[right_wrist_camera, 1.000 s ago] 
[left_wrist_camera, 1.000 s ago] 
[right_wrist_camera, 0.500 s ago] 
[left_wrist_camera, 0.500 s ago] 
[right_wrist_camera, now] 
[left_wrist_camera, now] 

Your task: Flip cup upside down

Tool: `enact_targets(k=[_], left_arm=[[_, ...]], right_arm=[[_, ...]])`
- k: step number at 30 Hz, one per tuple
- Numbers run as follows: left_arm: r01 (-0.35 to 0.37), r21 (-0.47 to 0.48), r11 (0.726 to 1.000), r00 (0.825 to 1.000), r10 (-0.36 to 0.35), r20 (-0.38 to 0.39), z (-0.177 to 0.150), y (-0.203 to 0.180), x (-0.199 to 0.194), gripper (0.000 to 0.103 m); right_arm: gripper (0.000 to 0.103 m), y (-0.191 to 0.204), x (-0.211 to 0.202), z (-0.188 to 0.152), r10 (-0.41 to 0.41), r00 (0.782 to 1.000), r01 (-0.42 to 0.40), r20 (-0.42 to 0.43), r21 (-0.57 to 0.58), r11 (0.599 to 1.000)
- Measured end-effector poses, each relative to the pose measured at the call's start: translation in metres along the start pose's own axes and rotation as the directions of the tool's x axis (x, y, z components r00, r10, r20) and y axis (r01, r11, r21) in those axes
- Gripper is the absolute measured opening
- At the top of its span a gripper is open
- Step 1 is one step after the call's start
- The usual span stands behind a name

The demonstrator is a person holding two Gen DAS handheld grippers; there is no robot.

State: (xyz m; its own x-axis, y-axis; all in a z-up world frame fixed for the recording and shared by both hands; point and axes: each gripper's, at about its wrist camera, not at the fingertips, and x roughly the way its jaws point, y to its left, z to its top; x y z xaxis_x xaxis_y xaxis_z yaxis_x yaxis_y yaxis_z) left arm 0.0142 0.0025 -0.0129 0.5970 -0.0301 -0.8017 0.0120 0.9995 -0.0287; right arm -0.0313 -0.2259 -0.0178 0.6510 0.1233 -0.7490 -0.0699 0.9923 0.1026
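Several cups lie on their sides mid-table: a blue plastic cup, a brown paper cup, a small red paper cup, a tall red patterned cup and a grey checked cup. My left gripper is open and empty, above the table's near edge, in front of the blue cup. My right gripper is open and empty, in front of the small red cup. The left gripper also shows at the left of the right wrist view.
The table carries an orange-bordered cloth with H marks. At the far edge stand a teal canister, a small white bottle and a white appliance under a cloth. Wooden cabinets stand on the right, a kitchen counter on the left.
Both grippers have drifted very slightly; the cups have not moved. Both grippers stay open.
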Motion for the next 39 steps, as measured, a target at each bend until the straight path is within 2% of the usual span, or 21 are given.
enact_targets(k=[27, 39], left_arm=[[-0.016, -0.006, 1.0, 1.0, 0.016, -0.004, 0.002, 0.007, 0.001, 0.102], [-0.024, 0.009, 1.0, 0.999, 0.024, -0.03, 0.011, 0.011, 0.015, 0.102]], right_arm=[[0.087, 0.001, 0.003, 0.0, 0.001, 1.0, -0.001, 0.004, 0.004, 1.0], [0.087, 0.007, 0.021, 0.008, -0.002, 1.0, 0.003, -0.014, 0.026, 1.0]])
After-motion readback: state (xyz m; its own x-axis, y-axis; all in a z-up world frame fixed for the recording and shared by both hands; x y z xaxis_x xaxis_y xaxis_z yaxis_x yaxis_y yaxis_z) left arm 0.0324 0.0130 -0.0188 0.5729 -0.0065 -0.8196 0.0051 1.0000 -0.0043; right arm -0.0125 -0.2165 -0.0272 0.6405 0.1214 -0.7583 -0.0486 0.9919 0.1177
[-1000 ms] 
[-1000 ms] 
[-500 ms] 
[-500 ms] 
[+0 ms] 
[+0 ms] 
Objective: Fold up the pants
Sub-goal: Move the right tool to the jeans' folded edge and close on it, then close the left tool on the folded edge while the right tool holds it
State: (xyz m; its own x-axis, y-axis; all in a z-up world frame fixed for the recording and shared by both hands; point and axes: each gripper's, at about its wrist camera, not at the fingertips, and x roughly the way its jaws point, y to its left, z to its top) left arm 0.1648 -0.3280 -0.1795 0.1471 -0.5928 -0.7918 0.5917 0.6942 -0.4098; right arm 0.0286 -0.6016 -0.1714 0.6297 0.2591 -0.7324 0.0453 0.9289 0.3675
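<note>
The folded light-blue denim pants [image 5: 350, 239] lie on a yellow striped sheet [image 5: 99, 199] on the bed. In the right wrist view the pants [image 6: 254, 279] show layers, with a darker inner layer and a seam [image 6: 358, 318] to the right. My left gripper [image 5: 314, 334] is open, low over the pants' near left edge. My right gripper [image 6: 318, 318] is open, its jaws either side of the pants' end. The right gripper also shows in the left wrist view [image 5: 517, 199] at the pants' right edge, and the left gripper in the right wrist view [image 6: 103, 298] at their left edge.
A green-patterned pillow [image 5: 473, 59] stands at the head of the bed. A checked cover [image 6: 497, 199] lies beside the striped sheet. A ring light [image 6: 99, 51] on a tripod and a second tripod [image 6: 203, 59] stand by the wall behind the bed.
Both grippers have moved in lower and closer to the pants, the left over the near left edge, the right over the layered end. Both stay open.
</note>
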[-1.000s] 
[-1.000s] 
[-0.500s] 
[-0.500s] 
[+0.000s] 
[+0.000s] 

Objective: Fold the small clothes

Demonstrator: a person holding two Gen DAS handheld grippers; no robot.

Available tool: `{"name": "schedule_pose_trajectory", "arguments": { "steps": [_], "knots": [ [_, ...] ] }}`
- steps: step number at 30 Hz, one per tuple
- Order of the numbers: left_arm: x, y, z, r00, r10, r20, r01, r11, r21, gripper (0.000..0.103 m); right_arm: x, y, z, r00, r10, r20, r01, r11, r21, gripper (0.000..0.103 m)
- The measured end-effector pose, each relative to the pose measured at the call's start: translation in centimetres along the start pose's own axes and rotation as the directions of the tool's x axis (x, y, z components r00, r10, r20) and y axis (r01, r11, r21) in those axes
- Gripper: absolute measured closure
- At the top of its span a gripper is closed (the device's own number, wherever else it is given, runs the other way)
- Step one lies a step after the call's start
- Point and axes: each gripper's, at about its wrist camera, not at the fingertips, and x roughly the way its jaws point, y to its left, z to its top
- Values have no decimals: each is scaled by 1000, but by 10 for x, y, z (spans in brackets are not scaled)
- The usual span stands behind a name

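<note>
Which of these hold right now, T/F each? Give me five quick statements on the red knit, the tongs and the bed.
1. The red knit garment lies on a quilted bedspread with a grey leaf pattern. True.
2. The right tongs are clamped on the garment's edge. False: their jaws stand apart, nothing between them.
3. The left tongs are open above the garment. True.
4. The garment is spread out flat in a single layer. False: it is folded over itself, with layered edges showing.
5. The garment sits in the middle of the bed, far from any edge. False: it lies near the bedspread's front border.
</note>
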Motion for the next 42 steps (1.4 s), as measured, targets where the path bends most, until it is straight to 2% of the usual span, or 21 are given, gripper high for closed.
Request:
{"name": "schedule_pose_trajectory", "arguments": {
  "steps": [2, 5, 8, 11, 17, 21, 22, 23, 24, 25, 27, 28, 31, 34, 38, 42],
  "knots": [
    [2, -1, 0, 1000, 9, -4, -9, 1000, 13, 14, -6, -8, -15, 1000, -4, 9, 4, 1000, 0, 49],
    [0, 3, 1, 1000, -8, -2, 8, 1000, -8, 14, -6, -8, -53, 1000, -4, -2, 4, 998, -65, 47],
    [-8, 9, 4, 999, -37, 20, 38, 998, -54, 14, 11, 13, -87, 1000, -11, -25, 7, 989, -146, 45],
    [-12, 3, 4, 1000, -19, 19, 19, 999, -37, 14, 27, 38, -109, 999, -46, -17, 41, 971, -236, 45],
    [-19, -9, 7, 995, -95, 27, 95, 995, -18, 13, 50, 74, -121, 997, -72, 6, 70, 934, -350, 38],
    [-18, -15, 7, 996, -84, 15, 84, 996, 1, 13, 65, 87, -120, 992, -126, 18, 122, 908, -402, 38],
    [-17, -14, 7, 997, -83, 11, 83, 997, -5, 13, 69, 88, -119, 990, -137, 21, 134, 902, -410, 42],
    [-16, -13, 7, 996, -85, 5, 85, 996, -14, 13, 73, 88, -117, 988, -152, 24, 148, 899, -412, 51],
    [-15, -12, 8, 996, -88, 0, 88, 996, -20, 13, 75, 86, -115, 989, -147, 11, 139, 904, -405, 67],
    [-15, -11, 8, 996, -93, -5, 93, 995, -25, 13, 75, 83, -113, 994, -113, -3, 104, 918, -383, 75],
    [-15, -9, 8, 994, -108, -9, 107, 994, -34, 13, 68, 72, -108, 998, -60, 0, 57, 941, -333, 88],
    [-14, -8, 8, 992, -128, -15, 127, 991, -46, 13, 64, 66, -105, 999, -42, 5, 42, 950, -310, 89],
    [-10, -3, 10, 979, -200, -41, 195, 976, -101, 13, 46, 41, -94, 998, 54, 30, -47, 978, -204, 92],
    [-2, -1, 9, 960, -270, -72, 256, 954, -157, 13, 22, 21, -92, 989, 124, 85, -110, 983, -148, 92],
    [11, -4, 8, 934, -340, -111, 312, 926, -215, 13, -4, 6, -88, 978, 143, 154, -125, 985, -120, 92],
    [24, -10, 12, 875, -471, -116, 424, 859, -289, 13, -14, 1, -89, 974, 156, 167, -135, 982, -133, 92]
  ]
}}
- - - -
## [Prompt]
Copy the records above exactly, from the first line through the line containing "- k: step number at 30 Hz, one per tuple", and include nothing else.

## [Written response]
[right_wrist_camera, 1.000 s ago] 
[left_wrist_camera, 1.000 s ago] 
[right_wrist_camera, 0.500 s ago] 
[left_wrist_camera, 0.500 s ago] 
[right_wrist_camera, now] 
[left_wrist_camera, now] 

Your task: Flip cup upside down

Tool: `enact_targets(k=[_], left_arm=[[_, ...]], right_arm=[[_, ...]])`
- k: step number at 30 Hz, one per tuple

The output has been given in full.